* Brief
Write out the whole listing, matching it exactly.

* Exercise data
+--

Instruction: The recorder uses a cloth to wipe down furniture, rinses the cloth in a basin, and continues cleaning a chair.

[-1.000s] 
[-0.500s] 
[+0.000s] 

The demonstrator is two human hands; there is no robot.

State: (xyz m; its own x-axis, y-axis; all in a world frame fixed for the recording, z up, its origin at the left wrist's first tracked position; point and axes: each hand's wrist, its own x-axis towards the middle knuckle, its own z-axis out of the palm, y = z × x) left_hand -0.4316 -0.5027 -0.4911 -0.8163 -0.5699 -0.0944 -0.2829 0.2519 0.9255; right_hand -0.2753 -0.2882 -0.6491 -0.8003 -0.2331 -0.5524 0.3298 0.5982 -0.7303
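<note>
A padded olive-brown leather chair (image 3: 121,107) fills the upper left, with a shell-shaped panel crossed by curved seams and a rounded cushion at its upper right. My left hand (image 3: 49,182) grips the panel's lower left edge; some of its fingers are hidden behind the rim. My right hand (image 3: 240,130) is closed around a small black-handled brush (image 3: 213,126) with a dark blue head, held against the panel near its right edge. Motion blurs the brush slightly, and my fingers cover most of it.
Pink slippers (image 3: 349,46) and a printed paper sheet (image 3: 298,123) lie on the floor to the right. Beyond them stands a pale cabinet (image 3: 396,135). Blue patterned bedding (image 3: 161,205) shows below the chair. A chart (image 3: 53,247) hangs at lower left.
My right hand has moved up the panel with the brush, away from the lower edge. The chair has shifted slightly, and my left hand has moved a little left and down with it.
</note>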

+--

* Result of the exercise
Instruction: The recorder uses a cloth to wipe down furniture, rinses the cloth in a basin, and continues cleaning a chair.

[-1.000s] 
[-0.500s] 
[+0.000s] 

The demonstrator is two human hands; there is no robot.

State: (xyz m; its own x-axis, y-axis; all in a world frame fixed for the recording, z up, its origin at the left wrist's first tracked position; point and axes: each hand's wrist, its own x-axis towards the middle knuckle, its own z-axis out of the palm, y = z × x) left_hand -0.4316 -0.5027 -0.4911 -0.8163 -0.5699 -0.0944 -0.2829 0.2519 0.9255; right_hand -0.2753 -0.2882 -0.6491 -0.8003 -0.2331 -0.5524 0.3298 0.5982 -0.7303
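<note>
A padded olive-brown leather chair (image 3: 121,107) fills the upper left, with a shell-shaped panel crossed by curved seams and a rounded cushion at its upper right. My left hand (image 3: 49,182) grips the panel's lower left edge; some of its fingers are hidden behind the rim. My right hand (image 3: 240,130) is closed around a small black-handled brush (image 3: 213,126) with a dark blue head, held against the panel near its right edge. Motion blurs the brush slightly, and my fingers cover most of it.
Pink slippers (image 3: 349,46) and a printed paper sheet (image 3: 298,123) lie on the floor to the right. Beyond them stands a pale cabinet (image 3: 396,135). Blue patterned bedding (image 3: 161,205) shows below the chair. A chart (image 3: 53,247) hangs at lower left.
My right hand has moved up the panel with the brush, away from the lower edge. The chair has shifted slightly, and my left hand has moved a little left and down with it.
</note>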

Nothing remains to be done for this exercise.